• Work instruction
Below are entries; repeat exactly, and nothing else, the lines from the one holding "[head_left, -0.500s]" through the one holding "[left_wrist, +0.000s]", inclusive. Leave the pictures out.

▼

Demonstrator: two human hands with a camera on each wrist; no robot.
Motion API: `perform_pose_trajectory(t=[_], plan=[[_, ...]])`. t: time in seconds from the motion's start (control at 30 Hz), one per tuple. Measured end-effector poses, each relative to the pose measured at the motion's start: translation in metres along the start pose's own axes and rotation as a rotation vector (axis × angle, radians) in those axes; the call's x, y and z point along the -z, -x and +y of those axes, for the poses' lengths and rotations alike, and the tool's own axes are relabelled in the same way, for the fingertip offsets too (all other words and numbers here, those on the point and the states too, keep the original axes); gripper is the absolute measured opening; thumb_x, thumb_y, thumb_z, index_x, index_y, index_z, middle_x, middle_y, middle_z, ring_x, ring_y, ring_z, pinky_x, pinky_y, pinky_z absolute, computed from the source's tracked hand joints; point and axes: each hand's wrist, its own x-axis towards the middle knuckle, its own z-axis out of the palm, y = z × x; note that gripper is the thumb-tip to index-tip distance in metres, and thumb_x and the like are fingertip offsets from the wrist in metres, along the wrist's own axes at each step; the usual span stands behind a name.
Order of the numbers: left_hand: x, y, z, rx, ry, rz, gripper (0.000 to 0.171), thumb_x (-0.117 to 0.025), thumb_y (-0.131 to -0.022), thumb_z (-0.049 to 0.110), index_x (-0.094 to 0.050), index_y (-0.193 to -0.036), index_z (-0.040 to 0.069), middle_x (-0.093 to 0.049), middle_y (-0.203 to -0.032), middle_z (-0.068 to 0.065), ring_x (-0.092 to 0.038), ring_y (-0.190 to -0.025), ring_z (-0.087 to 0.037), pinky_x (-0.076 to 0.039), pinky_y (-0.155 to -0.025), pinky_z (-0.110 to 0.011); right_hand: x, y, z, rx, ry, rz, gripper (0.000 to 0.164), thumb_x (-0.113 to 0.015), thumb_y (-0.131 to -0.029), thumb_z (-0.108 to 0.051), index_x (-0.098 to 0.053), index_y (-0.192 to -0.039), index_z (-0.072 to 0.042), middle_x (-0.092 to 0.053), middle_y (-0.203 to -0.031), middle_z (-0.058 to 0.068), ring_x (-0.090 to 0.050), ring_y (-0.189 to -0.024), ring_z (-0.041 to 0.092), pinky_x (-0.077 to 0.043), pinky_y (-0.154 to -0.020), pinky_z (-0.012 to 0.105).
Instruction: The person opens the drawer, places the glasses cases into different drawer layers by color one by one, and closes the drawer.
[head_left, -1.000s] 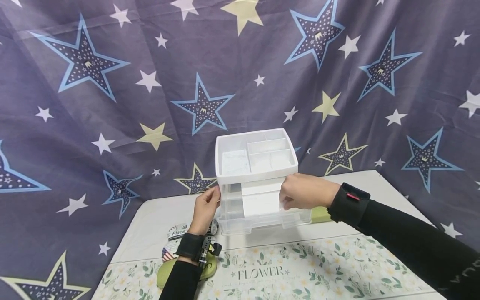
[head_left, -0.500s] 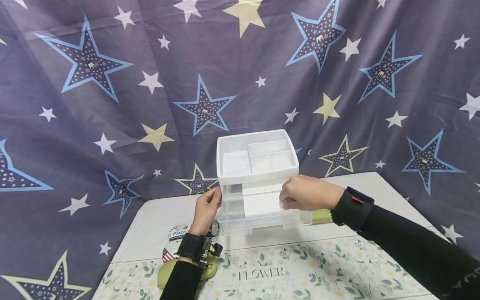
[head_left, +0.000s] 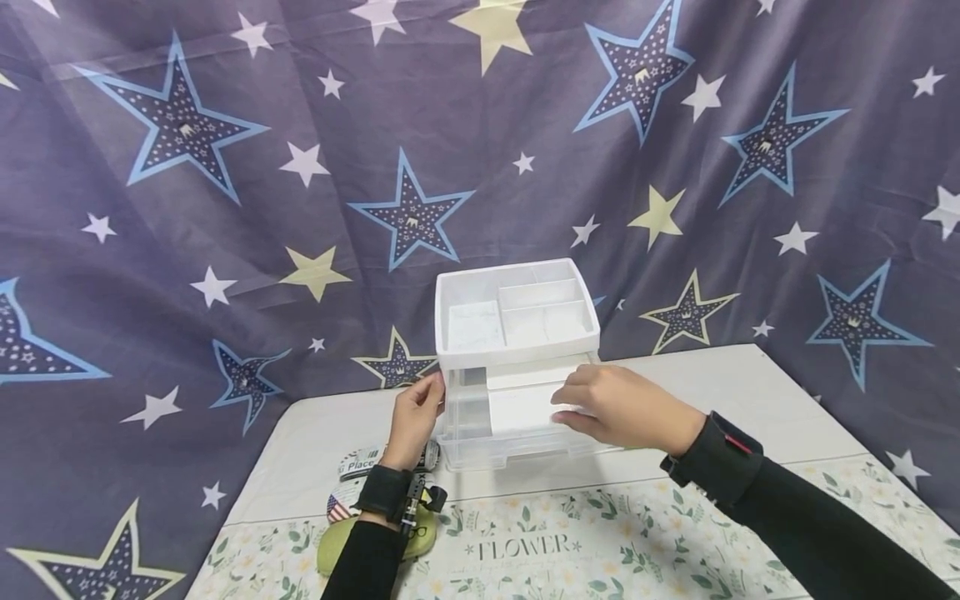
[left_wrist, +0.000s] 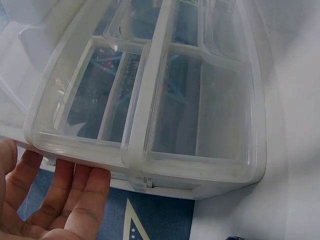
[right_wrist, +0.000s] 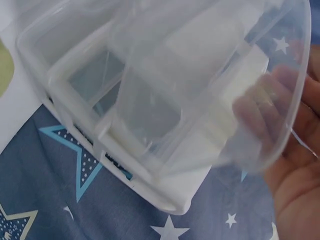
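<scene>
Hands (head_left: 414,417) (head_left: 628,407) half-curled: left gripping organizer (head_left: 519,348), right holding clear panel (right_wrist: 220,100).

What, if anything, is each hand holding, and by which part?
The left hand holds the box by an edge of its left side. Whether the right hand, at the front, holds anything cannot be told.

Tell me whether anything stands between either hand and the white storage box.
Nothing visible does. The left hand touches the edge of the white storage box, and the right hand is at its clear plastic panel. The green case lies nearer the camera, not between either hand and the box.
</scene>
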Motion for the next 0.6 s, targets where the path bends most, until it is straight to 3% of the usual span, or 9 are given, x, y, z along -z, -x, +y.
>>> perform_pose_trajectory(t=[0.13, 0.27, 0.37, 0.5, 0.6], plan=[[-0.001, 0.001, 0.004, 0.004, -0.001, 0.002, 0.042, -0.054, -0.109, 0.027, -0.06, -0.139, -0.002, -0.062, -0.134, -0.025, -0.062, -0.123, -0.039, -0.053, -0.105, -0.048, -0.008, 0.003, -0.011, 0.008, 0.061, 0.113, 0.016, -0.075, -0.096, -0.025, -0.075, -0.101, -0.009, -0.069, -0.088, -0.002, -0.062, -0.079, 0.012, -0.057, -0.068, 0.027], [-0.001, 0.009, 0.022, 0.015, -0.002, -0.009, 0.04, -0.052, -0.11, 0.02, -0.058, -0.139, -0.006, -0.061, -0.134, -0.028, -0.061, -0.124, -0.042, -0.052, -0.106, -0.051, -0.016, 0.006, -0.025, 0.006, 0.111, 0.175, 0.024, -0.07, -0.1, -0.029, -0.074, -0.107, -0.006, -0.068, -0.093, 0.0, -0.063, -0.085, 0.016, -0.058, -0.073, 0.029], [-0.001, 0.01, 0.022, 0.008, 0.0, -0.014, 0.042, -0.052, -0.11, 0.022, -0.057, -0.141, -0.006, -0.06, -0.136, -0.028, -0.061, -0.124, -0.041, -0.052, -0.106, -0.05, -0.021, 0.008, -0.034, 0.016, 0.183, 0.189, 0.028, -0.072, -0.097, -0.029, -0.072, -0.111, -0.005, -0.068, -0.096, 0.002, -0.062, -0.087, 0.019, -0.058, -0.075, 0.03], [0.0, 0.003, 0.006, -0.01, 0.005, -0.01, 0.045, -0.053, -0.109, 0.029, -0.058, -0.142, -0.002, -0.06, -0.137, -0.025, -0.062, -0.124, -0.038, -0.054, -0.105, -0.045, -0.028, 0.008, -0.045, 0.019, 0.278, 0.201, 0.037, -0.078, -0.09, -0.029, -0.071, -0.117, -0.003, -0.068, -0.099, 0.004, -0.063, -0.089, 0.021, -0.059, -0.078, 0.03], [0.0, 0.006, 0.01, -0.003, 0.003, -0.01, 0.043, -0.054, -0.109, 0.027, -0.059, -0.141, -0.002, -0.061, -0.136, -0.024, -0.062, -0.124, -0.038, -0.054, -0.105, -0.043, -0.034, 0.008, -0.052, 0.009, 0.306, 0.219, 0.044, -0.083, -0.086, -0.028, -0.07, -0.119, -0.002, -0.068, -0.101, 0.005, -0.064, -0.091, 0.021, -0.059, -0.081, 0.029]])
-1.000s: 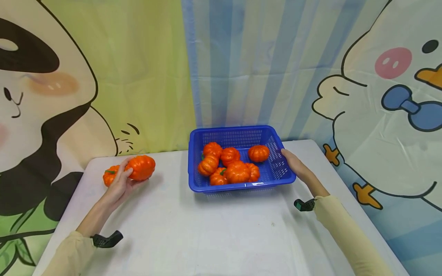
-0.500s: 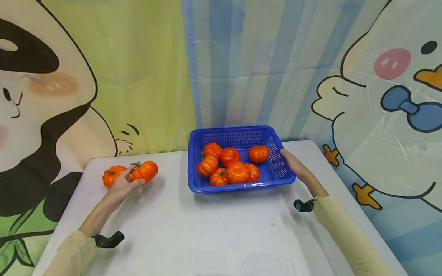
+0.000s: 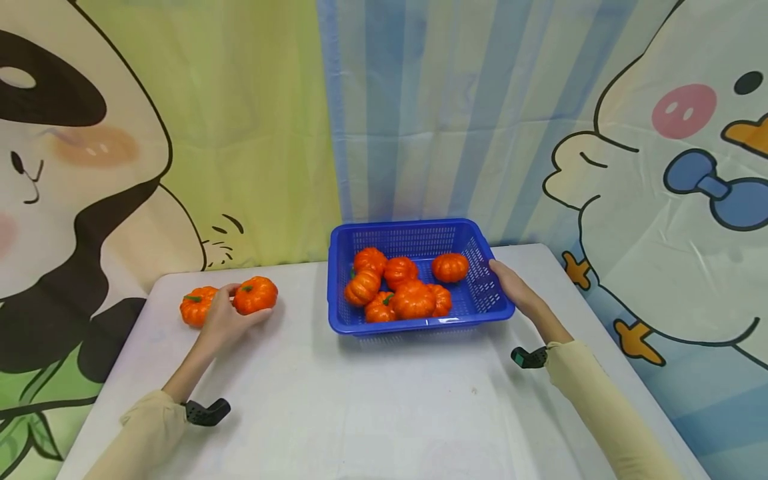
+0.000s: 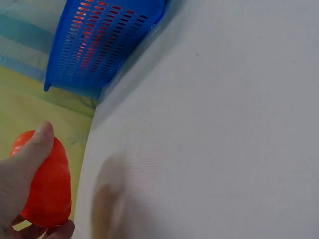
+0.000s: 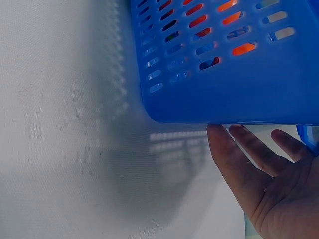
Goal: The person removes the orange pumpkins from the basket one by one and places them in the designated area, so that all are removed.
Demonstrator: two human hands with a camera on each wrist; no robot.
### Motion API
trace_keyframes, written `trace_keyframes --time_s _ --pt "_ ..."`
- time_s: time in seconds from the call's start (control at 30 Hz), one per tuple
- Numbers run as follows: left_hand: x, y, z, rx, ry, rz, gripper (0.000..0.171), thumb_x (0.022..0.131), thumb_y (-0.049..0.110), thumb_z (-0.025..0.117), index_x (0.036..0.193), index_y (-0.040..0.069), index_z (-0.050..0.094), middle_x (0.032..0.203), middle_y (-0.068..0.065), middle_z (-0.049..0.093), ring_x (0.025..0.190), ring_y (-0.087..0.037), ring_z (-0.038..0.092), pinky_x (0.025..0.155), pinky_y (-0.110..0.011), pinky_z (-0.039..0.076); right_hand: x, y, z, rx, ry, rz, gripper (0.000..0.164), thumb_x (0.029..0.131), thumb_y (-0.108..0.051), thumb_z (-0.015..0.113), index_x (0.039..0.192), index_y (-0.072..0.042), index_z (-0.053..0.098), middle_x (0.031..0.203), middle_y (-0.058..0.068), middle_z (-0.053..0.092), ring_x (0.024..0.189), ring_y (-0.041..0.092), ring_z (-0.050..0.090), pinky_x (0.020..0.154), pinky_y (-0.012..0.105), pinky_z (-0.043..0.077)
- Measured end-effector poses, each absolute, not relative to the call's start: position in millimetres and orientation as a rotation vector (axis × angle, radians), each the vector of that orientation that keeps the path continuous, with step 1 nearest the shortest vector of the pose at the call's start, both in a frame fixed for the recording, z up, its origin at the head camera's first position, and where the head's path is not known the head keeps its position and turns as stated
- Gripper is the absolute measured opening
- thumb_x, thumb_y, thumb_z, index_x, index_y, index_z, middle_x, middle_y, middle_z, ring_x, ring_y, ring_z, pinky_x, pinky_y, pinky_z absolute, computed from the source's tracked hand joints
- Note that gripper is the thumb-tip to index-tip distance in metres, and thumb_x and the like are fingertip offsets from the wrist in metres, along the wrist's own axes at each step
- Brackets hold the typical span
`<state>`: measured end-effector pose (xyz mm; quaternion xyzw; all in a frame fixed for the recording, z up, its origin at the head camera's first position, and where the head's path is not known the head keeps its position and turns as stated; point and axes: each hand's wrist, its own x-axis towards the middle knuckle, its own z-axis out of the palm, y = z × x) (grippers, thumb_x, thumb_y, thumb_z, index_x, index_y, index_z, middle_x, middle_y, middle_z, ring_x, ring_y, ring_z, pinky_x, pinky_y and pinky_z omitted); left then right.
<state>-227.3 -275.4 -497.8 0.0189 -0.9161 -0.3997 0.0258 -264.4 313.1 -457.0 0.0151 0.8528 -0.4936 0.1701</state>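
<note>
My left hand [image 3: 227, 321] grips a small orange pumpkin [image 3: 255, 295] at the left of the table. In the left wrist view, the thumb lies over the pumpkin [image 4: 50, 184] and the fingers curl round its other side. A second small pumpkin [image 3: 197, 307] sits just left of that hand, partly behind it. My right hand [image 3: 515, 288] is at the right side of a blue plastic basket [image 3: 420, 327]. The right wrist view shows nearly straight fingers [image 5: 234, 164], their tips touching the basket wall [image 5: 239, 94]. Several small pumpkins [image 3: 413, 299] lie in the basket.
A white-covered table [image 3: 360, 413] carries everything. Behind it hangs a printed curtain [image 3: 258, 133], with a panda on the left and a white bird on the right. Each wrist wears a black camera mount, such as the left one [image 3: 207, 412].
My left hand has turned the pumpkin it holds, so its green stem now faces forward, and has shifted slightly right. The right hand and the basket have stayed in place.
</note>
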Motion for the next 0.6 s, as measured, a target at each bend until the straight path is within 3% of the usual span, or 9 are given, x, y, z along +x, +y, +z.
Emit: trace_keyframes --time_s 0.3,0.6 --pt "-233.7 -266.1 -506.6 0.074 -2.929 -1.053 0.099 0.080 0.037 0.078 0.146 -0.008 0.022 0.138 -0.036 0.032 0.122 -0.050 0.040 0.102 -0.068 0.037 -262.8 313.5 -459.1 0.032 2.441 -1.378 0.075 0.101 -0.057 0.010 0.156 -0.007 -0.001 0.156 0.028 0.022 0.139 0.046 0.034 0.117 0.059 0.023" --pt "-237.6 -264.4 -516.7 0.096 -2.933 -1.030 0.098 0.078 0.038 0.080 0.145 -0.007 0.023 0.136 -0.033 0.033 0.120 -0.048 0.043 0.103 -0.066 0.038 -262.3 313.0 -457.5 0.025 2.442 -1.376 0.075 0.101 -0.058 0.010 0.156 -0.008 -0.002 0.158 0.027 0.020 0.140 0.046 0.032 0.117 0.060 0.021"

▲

• Exercise result
[head_left, -0.500s] 
[head_left, +0.000s] 
[left_wrist, +0.000s] 

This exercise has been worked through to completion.